- Official name: Monnet Power Company Limited TPS
- Country: India
- Location: Angul, Odisha
- Coordinates: 20°55′19″N 84°59′24″E﻿ / ﻿20.922°N 84.990°E
- Status: Under Construction
- Construction began: 2010
- Commission date: Under implementation
- Construction cost: Rs 26,300 Million
- Operator: Monnet Power Company Limited

Thermal power station
- Primary fuel: Coal

External links
- Website: www.monnetgroup.com

= MPCL Thermal Power Station =

MPCL Thermal Power Project is located near Angul in Odisha. The power plant is one of the coal based power plants of Monnet Power Company Limited.

==Power Plant==
The project was being sponsored by Monnet Power Company Limited, a subsidiary of Monnet Ispat and Energy Ltd and will use supercritical boiler technology supplied by BHEL.

State-run power equipment maker BHEL had bagged an order worth Rs 5,600 crore for 1050-megawatts (MW) power plant from MPCL for this project on turnkey basis.

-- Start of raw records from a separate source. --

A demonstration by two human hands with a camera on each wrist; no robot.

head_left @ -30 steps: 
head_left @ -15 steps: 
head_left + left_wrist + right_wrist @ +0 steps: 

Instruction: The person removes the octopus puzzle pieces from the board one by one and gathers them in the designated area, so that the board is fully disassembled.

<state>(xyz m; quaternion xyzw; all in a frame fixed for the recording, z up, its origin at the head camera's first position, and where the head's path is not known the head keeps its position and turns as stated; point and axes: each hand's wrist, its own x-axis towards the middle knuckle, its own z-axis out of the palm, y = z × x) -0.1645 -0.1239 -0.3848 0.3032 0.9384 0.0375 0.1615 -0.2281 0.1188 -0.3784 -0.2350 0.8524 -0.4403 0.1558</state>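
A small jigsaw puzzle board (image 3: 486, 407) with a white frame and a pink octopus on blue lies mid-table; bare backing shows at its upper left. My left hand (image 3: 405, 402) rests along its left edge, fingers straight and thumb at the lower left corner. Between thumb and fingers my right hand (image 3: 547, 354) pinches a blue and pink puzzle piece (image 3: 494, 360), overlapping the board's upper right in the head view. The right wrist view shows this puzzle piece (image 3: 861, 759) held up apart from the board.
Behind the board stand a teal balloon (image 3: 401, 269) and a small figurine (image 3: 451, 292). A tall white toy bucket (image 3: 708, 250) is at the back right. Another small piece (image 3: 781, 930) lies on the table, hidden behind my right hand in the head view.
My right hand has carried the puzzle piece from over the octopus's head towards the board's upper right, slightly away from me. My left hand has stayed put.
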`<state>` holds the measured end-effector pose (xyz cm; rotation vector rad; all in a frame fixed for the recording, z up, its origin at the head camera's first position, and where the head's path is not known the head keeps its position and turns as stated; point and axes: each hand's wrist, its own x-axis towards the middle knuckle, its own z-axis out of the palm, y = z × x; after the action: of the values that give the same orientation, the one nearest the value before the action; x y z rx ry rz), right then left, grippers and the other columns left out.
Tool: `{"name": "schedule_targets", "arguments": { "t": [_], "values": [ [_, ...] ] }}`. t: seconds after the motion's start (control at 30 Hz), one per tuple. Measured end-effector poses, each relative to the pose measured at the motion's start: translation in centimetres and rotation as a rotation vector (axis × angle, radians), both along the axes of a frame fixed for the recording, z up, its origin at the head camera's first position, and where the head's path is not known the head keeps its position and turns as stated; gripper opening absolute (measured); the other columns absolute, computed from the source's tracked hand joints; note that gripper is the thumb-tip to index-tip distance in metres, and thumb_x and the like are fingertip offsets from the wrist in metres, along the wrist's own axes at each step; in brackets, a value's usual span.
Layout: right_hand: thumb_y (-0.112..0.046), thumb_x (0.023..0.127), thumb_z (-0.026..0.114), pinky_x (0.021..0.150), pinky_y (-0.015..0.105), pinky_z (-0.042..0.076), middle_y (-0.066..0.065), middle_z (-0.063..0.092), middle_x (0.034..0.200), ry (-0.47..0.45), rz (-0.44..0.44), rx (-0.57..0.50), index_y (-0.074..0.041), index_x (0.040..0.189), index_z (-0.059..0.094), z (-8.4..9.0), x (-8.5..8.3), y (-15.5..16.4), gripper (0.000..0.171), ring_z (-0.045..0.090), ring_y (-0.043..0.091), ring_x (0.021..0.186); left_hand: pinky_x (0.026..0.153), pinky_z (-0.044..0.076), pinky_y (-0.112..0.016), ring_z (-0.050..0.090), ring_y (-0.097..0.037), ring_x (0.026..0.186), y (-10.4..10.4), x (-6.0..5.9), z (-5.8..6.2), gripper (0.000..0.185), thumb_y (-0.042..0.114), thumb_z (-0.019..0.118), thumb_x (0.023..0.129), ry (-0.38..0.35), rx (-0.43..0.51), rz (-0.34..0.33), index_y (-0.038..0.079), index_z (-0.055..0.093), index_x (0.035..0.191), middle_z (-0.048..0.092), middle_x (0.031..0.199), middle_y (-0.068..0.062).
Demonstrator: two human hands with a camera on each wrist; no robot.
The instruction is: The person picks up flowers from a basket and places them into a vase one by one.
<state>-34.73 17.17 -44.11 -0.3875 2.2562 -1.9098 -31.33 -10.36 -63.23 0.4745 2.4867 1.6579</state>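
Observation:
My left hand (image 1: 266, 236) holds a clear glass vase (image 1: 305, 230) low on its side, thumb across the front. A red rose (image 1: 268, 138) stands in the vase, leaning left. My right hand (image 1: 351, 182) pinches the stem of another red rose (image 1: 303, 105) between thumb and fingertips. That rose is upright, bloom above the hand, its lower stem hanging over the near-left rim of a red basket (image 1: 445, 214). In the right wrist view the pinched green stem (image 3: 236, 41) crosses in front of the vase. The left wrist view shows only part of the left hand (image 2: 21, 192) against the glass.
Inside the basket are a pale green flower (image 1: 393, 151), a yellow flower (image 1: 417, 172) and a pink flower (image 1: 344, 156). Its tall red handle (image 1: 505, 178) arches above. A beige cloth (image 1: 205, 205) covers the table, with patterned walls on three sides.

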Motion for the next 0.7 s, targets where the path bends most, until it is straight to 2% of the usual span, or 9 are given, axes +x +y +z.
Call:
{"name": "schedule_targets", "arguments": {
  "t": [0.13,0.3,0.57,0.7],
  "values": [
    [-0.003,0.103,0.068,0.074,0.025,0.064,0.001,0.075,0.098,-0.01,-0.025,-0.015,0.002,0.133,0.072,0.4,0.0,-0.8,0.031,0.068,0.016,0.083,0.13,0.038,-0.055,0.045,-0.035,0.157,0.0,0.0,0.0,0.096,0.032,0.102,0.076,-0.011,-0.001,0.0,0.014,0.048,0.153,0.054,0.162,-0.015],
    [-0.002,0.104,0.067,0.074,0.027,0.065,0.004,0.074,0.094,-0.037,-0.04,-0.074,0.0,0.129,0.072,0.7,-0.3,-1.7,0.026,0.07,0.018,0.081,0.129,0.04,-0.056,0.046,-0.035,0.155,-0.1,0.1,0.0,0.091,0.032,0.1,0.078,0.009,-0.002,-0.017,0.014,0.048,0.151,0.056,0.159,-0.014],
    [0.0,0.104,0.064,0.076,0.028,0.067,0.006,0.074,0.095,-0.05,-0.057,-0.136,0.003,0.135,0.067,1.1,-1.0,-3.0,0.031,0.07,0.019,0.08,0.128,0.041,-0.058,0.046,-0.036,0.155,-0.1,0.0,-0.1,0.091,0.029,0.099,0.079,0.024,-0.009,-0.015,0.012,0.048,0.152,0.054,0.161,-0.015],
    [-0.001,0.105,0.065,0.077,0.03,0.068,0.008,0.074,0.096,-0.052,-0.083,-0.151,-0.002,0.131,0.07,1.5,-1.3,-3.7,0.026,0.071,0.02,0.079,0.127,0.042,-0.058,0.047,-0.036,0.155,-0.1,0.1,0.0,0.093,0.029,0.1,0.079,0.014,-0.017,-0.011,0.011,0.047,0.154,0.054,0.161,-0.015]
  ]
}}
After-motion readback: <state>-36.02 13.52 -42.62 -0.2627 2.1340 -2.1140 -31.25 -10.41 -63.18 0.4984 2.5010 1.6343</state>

The project was funded by a consortium of 27 banks, who has disbursed 85 percent of their sanctioned amount but due to a cost overrun in the project, the lenders were not keen to extend/enhance further credit to the company. This resulted in suspension of further funding to the construction works in the plant from mid 2014. Construction works remained suspended till 2022 when Jindal Steel & Power (JSP) won the bid for acquiring the power project for ₹410 crore through the insolvency route.

JSP is currently in the processing of commissioning and operationalizing the power plant which is expected to provide power to the steel plant which is located nearby.

Company is also planning another 660MW unit at the same site.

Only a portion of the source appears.